::: Stored data :::
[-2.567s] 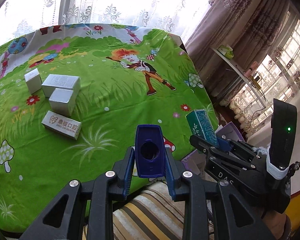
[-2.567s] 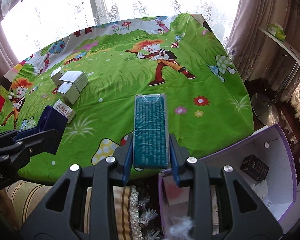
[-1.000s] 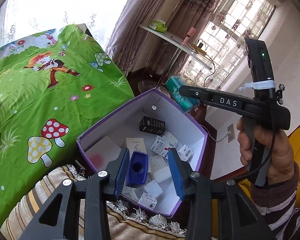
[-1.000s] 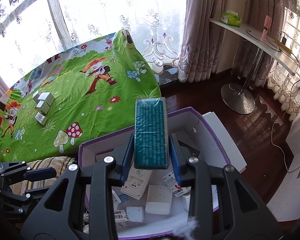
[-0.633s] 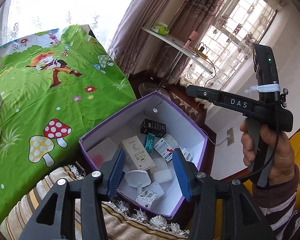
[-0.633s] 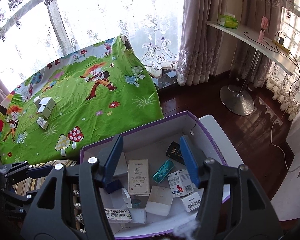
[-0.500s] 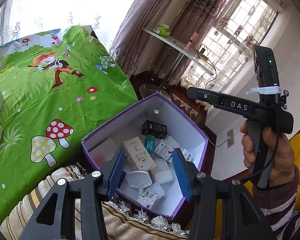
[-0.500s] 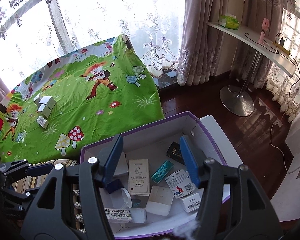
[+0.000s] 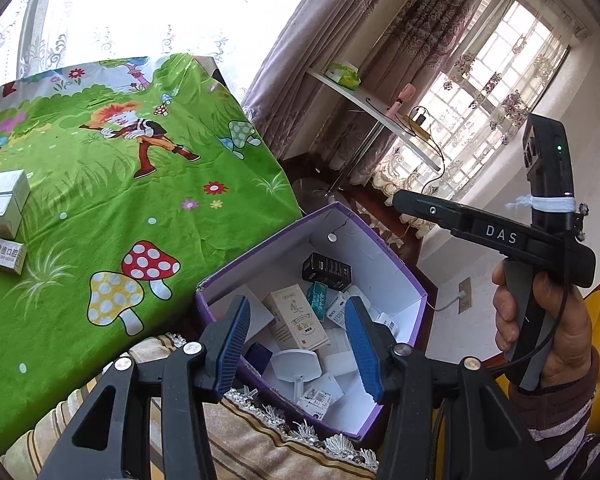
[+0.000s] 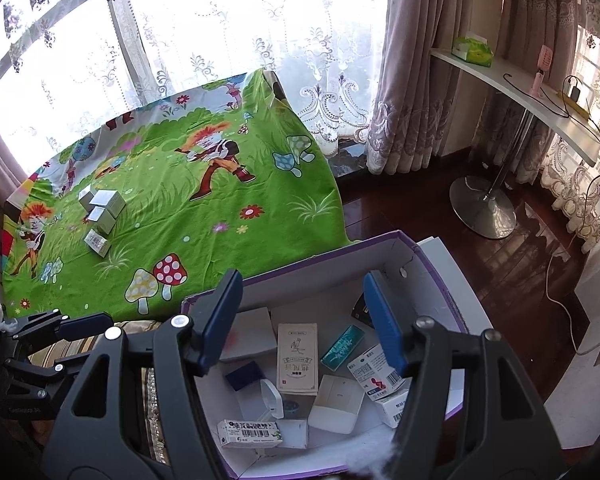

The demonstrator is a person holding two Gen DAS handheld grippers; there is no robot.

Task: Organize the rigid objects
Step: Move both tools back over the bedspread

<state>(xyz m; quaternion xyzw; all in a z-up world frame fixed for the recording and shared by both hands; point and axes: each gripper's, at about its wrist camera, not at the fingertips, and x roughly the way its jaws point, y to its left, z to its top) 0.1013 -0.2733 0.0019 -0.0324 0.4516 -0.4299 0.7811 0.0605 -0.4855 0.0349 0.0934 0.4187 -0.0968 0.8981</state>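
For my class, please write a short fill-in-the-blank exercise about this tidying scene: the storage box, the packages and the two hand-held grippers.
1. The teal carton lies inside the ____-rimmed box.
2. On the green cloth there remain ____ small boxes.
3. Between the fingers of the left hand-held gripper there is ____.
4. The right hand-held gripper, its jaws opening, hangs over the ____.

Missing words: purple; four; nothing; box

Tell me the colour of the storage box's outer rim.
Purple storage box, white inside; right wrist view shows it best.
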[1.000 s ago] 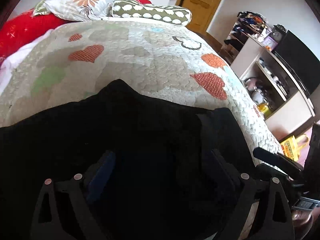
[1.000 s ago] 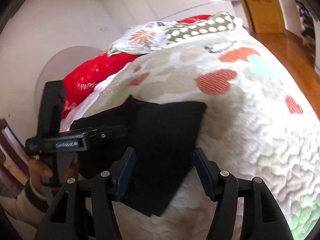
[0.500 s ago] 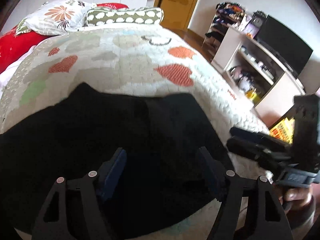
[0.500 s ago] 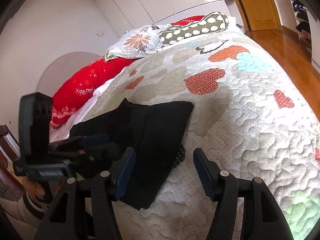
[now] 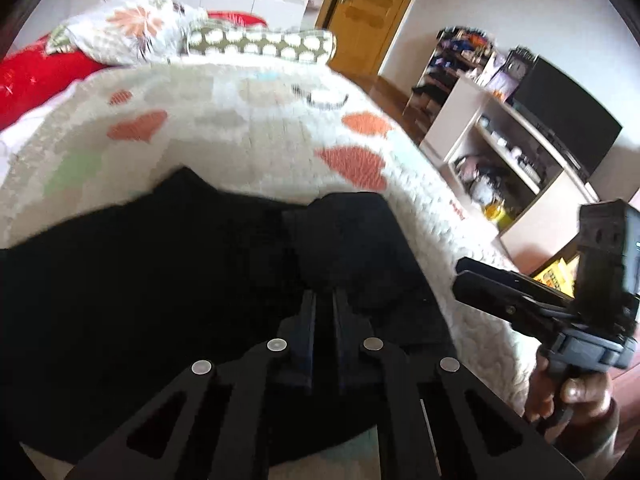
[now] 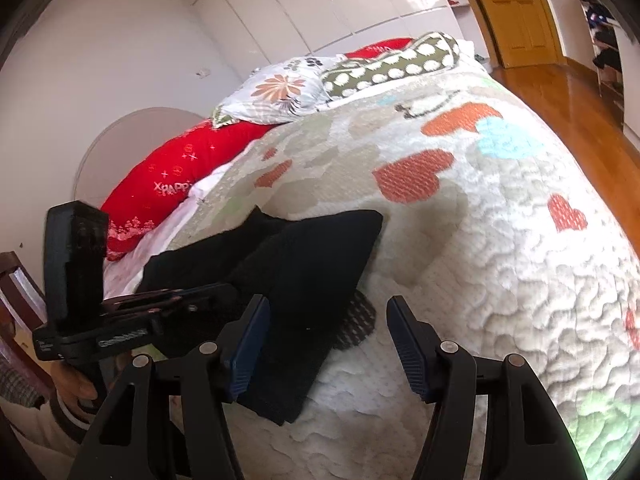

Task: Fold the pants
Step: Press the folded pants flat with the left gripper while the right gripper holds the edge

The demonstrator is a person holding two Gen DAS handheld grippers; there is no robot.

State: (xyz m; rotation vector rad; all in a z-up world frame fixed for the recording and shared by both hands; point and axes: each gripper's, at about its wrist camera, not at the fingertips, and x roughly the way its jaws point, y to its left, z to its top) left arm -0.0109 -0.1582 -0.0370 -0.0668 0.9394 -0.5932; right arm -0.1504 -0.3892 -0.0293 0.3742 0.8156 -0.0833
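Observation:
Black pants [image 5: 160, 280] lie folded on a heart-patterned quilt [image 5: 248, 128] near the bed's front edge. My left gripper [image 5: 324, 304] is shut, its fingers pinching a raised bunch of the pants' top layer. In the right wrist view the pants [image 6: 304, 264] lie to the left, with the left gripper [image 6: 132, 320] low over their near end. My right gripper [image 6: 326, 344] is open and empty above the pants' right edge. It also shows in the left wrist view [image 5: 520, 300], to the right of the pants.
Pillows [image 6: 288, 92] and a red cushion [image 6: 176, 184] lie at the head of the bed. A shelf unit with a TV [image 5: 560, 120] stands beside the bed. A wooden door [image 5: 368, 12] and wooden floor [image 6: 560, 96] lie beyond.
My left gripper has closed from open onto the pants' fabric. My right gripper has pulled back a little and stays open.

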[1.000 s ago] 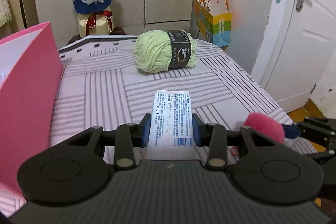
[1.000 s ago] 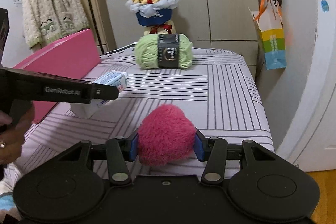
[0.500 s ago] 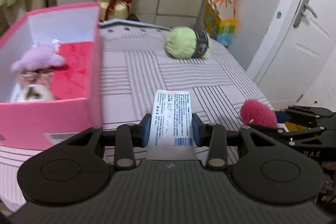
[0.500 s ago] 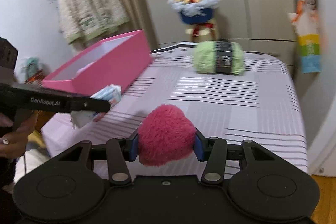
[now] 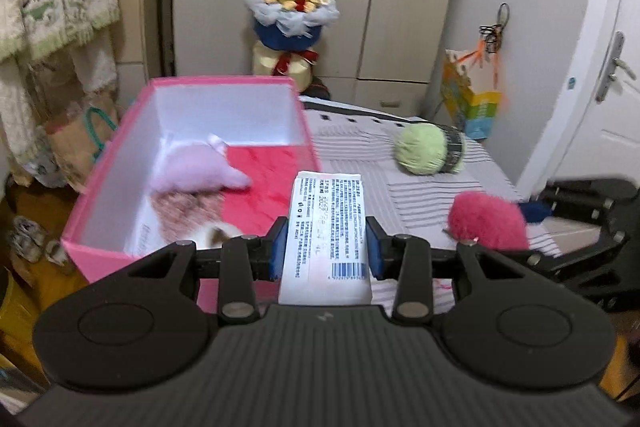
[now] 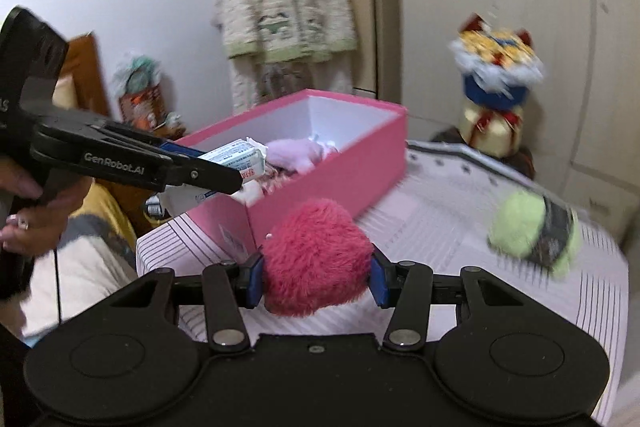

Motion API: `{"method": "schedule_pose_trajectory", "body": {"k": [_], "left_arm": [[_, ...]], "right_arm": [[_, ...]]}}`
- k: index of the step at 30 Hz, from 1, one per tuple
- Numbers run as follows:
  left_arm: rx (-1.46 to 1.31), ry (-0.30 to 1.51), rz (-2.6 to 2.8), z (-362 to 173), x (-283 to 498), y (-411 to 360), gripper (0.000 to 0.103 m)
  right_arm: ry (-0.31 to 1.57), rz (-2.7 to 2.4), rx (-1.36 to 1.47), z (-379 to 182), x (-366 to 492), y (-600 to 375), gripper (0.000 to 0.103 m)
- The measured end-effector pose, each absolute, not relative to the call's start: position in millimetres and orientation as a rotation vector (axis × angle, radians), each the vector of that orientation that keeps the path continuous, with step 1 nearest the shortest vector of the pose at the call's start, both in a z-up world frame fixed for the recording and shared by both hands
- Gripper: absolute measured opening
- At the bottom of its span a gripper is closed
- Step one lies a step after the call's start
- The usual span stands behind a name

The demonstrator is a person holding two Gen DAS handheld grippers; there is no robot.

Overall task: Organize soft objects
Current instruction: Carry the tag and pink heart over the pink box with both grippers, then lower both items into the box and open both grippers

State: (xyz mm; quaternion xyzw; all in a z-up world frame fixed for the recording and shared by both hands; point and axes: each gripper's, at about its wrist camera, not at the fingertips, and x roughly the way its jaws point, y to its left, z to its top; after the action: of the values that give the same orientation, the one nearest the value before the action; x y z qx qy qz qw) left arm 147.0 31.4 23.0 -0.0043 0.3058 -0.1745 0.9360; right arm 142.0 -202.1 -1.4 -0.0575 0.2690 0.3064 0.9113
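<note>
Both grippers had risen toward the pink box (image 5: 192, 163); the left gripper (image 5: 326, 251) clamped a tissue pack (image 5: 326, 235) at the box's near end, the right gripper (image 6: 316, 277) squeezed a pink plush ball (image 6: 316, 263) over the bed; next, I judge, release inside; green yarn (image 5: 430, 155) remained.

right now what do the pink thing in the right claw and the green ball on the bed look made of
Pink heart: plush, likely synthetic faux fur; its matte pile is long and shaggy at the edges.
Green ball: yarn, wool or acrylic, can't tell which; strands show wound lengthwise, with a dark paper-like band around it. Motion blur limits detail.
</note>
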Motion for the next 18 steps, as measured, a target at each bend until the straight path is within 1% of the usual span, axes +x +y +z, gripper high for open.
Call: {"method": "schedule_pose_trajectory", "body": {"k": [6,11,18], "left_arm": [[-0.025,0.638,-0.315,32,183,57,0.038],[-0.033,0.665,-0.298,31,226,65,0.038],[-0.028,0.737,-0.218,17,298,77,0.038]], "right_arm": [[0.501,0.706,-0.187,19,190,-172,0.054],[0.482,0.729,-0.227,18,241,-143,0.054],[0.515,0.730,-0.311,10,311,-109,0.054]]}}
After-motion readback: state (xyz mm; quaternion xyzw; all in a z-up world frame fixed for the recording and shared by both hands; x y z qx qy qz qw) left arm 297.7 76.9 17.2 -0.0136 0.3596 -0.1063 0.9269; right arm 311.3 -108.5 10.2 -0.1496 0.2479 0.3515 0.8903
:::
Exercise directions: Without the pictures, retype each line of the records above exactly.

Answer box:
[-2.567s] 
[-2.567s] 
[-1.000s] 
[-1.000s] 
[-0.633s] 
[-0.633s] 
[-0.500s] 
[-0.500s] 
[+0.000s] 
[+0.000s] 

The demonstrator is a person holding two Gen DAS handheld grippers; there is no robot.

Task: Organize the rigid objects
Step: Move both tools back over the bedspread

<state>(xyz m; quaternion xyzw; all in a z-up world frame fixed for the recording and shared by both hands; point and axes: each gripper's, at about its wrist camera, not at the fingertips, and x roughly the way its jaws point, y to its left, z to its top) 0.1013 -0.2733 0.0019 -0.0324 0.4516 -0.4299 0.7811 0.0605 -0.4855 0.0349 0.0934 0.4187 -0.0968 0.8981</state>
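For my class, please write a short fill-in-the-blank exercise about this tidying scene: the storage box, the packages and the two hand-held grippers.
1. The teal carton lies inside the ____-rimmed box.
2. On the green cloth there remain ____ small boxes.
3. Between the fingers of the left hand-held gripper there is ____.
4. The right hand-held gripper, its jaws opening, hangs over the ____.

Missing words: purple; four; nothing; box

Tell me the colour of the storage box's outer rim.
Purple storage box, white inside; right wrist view shows it best.
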[1.000 s ago] 
[1.000 s ago] 
[0.500 s ago] 
[0.500 s ago] 
[now] 
[now] 

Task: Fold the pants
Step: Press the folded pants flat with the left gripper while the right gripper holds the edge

The demonstrator is a person holding two Gen DAS handheld grippers; there is no robot.

State: (xyz m; rotation vector rad; all in a z-up world frame fixed for the recording and shared by both hands; point and axes: each gripper's, at about its wrist camera, not at the fingertips, and x roughly the way its jaws point, y to its left, z to its top) left arm -0.0109 -0.1582 -0.0370 -0.0668 0.9394 -0.5932; right arm -0.1504 -0.3892 -0.0293 0.3742 0.8156 -0.0833
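Observation:
Black pants [image 5: 160, 280] lie folded on a heart-patterned quilt [image 5: 248, 128] near the bed's front edge. My left gripper [image 5: 324, 304] is shut, its fingers pinching a raised bunch of the pants' top layer. In the right wrist view the pants [image 6: 304, 264] lie to the left, with the left gripper [image 6: 132, 320] low over their near end. My right gripper [image 6: 326, 344] is open and empty above the pants' right edge. It also shows in the left wrist view [image 5: 520, 300], to the right of the pants.
Pillows [image 6: 288, 92] and a red cushion [image 6: 176, 184] lie at the head of the bed. A shelf unit with a TV [image 5: 560, 120] stands beside the bed. A wooden door [image 5: 368, 12] and wooden floor [image 6: 560, 96] lie beyond.
My left gripper has closed from open onto the pants' fabric. My right gripper has pulled back a little and stays open.
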
[1.000 s ago] 
[1.000 s ago] 
[0.500 s ago] 
[0.500 s ago] 
[now] 
[now] 

Motion API: `{"method": "schedule_pose_trajectory", "body": {"k": [_], "left_arm": [[_, ...]], "right_arm": [[_, ...]]}}`
- k: index of the step at 30 Hz, from 1, one per tuple
- Numbers run as follows:
  left_arm: rx (-1.46 to 1.31), ry (-0.30 to 1.51), rz (-2.6 to 2.8), z (-362 to 173), x (-283 to 498), y (-411 to 360), gripper (0.000 to 0.103 m)
  right_arm: ry (-0.31 to 1.57), rz (-2.7 to 2.4), rx (-1.36 to 1.47), z (-379 to 182), x (-366 to 492), y (-600 to 375), gripper (0.000 to 0.103 m)
- The measured end-effector pose, each absolute, not relative to the call's start: position in millimetres and orientation as a rotation vector (axis × angle, radians), each the vector of that orientation that keeps the path continuous, with step 1 nearest the shortest vector of the pose at the call's start, both in a z-up world frame fixed for the recording and shared by both hands
- Gripper: absolute measured opening
- At the bottom of its span a gripper is closed
- Step one lies a step after the call's start
- The usual span stands behind a name

The demonstrator is a person holding two Gen DAS handheld grippers; there is no robot.

Overall task: Organize soft objects
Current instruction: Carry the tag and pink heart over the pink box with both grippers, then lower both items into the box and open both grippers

State: (xyz mm; quaternion xyzw; all in a z-up world frame fixed for the recording and shared by both hands; point and axes: each gripper's, at about its wrist camera, not at the fingertips, and x roughly the way its jaws point, y to its left, z to its top; after the action: of the values that give the same orientation, the one nearest the value before the action; x y z qx qy qz qw) left arm 147.0 31.4 23.0 -0.0043 0.3058 -0.1745 0.9360; right arm 142.0 -202.1 -1.4 -0.0575 0.2690 0.3064 0.9113
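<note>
Both grippers had risen toward the pink box (image 5: 192, 163); the left gripper (image 5: 326, 251) clamped a tissue pack (image 5: 326, 235) at the box's near end, the right gripper (image 6: 316, 277) squeezed a pink plush ball (image 6: 316, 263) over the bed; next, I judge, release inside; green yarn (image 5: 430, 155) remained.

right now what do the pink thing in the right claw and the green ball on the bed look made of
Pink heart: plush, likely synthetic faux fur; its matte pile is long and shaggy at the edges.
Green ball: yarn, wool or acrylic, can't tell which; strands show wound lengthwise, with a dark paper-like band around it. Motion blur limits detail.
</note>
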Motion for the next 18 steps, as measured, a target at each bend until the straight path is within 1% of the usual span, axes +x +y +z, gripper high for open.
Call: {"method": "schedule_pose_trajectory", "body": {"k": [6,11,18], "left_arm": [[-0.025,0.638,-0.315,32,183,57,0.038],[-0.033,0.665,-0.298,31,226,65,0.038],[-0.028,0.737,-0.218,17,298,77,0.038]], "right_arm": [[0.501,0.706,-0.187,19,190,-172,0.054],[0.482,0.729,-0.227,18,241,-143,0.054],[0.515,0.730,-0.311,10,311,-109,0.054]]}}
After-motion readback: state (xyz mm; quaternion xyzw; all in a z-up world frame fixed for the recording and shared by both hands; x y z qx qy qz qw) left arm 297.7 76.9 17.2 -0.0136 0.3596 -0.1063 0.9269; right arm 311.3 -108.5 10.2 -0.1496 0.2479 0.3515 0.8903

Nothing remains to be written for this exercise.